Le plaisir est pour moi, surtout avec si peu de retours sur la toile pour un premier roman aussi radical !

Si d'ordinaire je suis un brin sévère sur les romans qui peinent dans leur achèvement, ce qui est assez le cas ici, je ne peux que le minimiser pour cette oeuvre au regard du nombre de pages décisives, profondes, que je ne cesse de revisiter. Il serait bien malhonnête d’avancer que j’ai entièrement compris la fin de l’oeuvre et l’ai complètement apprécié. J’ai bon espoir que certains motifs auront plus de relief à la relecture entière, et même si l’auteur s’est un peu perdu en chemin (ce dont on peut un peu douter tant il semble avoir minutieusement et bien longuement tout orchestré), le cheminement proposé suffit à nourrir à moyen ou long terme, et risque de rendre bien des romans similaires fades.
Il me fait l'effet d'un essai roboratif, qui a bien digéré ses références, touche les écueils personnels et collectifs de notre époque en questionnant ce besoin de narration. Tu as bien raison d'observer que l'auteur ne s'ingénie jamais à recycler les critiques habituelles mais les intègre de façon critique.
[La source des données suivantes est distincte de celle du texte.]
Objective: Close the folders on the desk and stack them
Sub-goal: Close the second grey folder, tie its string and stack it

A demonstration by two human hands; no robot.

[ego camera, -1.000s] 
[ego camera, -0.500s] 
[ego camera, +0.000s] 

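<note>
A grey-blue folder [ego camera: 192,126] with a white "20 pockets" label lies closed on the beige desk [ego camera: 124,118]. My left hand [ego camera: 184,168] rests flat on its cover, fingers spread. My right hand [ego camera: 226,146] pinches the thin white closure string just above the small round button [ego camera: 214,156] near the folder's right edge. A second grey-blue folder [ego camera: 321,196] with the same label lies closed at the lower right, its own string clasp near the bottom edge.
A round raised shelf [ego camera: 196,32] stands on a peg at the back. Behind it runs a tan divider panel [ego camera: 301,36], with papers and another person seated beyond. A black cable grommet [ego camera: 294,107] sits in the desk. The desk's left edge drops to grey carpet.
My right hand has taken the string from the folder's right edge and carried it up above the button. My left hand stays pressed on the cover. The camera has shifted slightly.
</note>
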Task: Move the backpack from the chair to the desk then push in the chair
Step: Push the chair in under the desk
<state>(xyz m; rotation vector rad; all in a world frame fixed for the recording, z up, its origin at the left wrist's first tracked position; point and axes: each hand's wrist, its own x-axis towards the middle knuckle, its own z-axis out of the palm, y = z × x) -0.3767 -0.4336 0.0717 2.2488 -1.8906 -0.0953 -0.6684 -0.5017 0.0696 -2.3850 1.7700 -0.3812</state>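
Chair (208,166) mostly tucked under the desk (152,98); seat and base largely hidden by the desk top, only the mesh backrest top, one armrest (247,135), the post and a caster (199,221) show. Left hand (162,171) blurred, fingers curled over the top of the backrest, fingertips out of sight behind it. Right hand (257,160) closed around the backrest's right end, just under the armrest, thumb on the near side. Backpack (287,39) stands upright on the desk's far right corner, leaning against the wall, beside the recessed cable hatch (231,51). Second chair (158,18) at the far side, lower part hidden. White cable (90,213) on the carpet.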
J'ai d'ailleurs particulièrement apprécié, comme l'auteur le souligne dans l'entretien, qu'il déploie son interrogation par l'univers, jusque dans le style, sans se livrer à des critiques en surplomb et artificielles. Sa grande force est aussi de tenir une ligne de crête, il ne cède jamais à un anti-modernisme basique, il fait constamment effort pour mettre en lumière les illusions possibles de cette critique; en ce sens sa critique de la modernité, post-modernité, du progressisme ou de l'humanisme, n'est jamais passive, passéiste. En somme elle est aussi, en creux, un sérieux démenti aux divers restaurateurs.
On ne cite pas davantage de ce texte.